In the listing, find every line that has the string "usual" and copy it.
*** Opening Collected data ***
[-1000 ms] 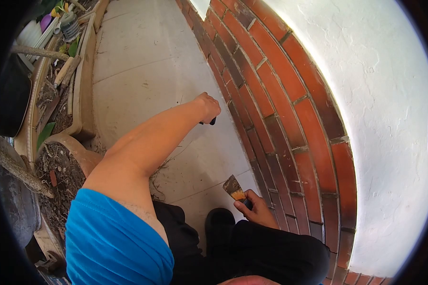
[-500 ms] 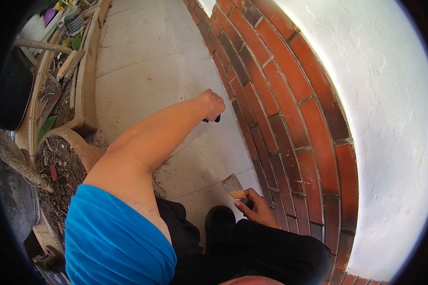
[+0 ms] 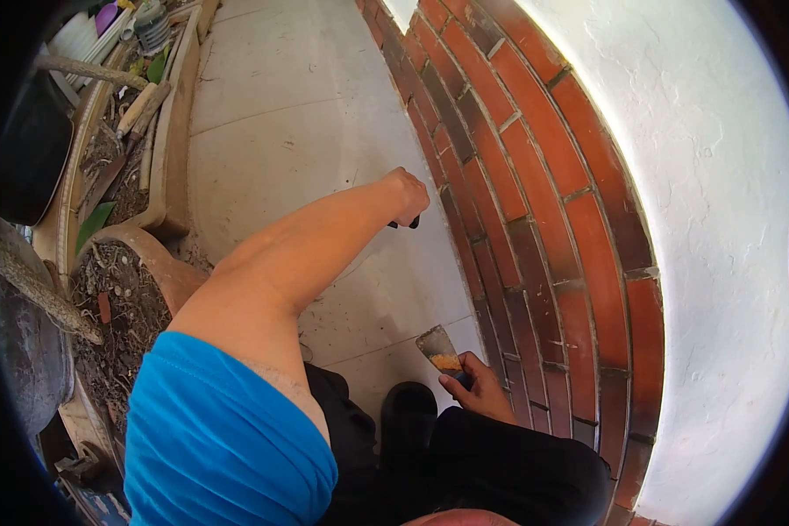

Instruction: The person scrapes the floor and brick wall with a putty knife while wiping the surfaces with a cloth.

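Note:
My left hand (image 3: 407, 195) is closed at the end of my outstretched arm, low over the pale floor beside the brick facing. Black ends (image 3: 415, 222) of what it holds poke out below the fingers; the rest is hidden. My right hand (image 3: 484, 391) is closed around the dark handle of a putty knife (image 3: 436, 344), close to my knee and the foot of the wall. The blade points up and left, with yellowish crumbs or residue near the handle. Red and dark bricks (image 3: 535, 237) with grey joints run along the lower wall.
White plaster (image 3: 728, 263) rises to the right of the bricks. On the left stand a long planter (image 3: 177, 123) and a round clay pot (image 3: 180, 276) with dry soil and roots. A hand tool with a wooden handle (image 3: 138, 108) lies in the planter. My black shoe (image 3: 408, 412) rests on the floor.
The view has shifted slightly, so the scene sits a little further right. Both hands keep their grips and have barely moved against the wall.

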Tool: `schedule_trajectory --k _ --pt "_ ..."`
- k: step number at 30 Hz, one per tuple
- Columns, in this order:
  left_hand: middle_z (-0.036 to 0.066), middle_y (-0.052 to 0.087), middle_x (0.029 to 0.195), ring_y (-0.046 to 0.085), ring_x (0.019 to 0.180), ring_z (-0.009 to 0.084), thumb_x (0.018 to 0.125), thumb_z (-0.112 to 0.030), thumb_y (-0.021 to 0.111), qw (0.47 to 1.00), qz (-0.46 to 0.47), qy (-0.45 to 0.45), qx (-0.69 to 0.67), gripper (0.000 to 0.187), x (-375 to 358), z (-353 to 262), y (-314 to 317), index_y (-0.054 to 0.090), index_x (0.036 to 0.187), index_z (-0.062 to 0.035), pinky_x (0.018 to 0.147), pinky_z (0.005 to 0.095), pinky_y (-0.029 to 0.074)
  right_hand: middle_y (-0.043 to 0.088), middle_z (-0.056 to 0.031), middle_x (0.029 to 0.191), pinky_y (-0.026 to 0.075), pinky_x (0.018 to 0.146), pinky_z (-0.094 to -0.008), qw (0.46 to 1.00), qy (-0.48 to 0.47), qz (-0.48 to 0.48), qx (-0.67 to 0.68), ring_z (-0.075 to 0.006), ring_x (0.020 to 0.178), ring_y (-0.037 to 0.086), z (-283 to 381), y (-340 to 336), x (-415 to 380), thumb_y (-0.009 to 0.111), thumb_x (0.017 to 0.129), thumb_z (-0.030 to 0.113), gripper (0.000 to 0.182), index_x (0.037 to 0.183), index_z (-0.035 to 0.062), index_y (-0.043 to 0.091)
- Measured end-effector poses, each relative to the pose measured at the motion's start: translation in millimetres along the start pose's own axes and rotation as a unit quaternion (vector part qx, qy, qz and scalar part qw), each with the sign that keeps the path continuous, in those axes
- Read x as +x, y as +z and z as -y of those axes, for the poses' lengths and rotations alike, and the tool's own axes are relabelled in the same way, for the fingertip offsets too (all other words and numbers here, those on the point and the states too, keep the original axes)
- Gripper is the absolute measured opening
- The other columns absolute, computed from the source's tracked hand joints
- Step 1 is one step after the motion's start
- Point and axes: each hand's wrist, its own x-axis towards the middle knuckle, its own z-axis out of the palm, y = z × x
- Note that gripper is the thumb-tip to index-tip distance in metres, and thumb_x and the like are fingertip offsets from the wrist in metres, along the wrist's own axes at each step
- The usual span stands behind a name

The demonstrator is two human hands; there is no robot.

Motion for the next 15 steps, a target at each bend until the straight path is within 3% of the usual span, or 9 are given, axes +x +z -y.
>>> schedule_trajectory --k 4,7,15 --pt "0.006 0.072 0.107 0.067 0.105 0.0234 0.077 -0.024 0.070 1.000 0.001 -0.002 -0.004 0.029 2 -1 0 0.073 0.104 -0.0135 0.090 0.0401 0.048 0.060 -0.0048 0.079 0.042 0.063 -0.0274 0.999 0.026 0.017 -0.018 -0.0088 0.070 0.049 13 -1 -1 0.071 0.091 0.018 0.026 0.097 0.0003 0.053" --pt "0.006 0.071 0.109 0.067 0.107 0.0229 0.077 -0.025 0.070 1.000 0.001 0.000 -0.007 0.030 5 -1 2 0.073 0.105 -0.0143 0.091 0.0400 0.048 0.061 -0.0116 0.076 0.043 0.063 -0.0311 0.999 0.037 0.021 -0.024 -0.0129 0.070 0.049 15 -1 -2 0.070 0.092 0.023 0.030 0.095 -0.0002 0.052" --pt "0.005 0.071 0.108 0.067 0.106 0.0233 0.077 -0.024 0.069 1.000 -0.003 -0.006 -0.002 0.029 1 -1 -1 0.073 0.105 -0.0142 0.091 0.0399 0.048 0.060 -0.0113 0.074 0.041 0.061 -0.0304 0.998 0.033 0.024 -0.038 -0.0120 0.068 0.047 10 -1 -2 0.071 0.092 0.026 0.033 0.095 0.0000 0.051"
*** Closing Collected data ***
Answer to the exercise:
- The usual span stands behind a name
Motion for the next 15 steps, a target at each bend until the straight path is within 3% of the usual span, or 9 are given, axes +x +z -y.

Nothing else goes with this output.